On March 29, 2016, the 2016 tax reform bill was passed by the National Diet of Japan. From fiscal years beginning on April 1, 2016, the national corporate tax rate and local business tax rate were reduced and the local corporate tax rate was increased. The net effect of those changes was a reduction in the combined statutory income tax rate for the fiscal year beginning on April 1, 2016 from approximately 32.9% to approximately 31.7%, and a further reduction in the combined statutory income tax rate for fiscal year beginning on April 1, 2017 to approximately 31.5%. For the fiscal years beginning on or after April 1, 2018, the combined statutory income tax rate was further reduced to approximately 31.3%. Subsequently, the combined statutory income tax rate was increased to approximately 31.7% for the fiscal year beginning on April 1, 2017, and to approximately 31.5% for the fiscal year beginning on or after April 1, 2018 due to the enactment of a local tax rate.
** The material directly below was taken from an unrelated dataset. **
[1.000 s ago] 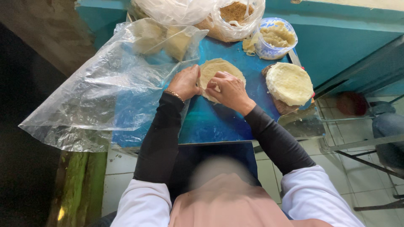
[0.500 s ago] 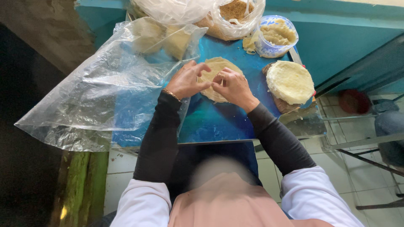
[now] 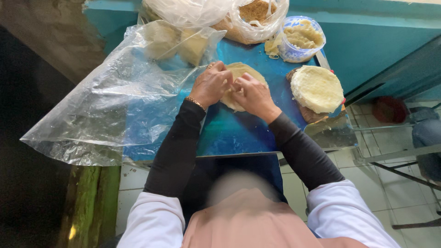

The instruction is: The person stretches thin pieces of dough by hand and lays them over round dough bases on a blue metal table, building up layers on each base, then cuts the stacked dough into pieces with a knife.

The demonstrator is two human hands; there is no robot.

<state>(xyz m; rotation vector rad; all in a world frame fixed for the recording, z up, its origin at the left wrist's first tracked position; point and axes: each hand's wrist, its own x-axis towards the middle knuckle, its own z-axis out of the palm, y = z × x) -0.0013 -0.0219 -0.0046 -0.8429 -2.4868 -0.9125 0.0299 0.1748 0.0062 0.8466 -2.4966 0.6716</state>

In addition, tax loss carryforward rules were amended, and the deductible limit of tax losses carried forward that can be utilized in the fiscal year beginning on April 1, 2016 was reduced to 60% of taxable income for the year, compared to 65% pursuant to the 2015 tax reform. For the fiscal year beginning on April 1, 2017, the deductible limit of tax losses carried forward that can be utilized in the fiscal year was increased to 55% of taxable income for the year, while the tax loss carryforward period was reduced from ten years to nine years. From the fiscal years beginning on or after April 1, 2018, the deductible limit of tax losses carried forward that can be utilized in each fiscal year will remain at 50% of taxable income for the year and the tax loss carryforward period will remain at 10 years, consistent with the 2015 tax reform. The increase and decrease of the deferred tax assets and liabilities due to the change in the tax rates resulted in a decrease of provision for income taxes by ¥7,468 million in the consolidated statements of income in fiscal 2016, and the decrease of the valuation allowance due to the amendment to tax loss carryforward rules resulted in a decrease of provision for income taxes by ¥12 million in the consolidated statements of income in fiscal 2016.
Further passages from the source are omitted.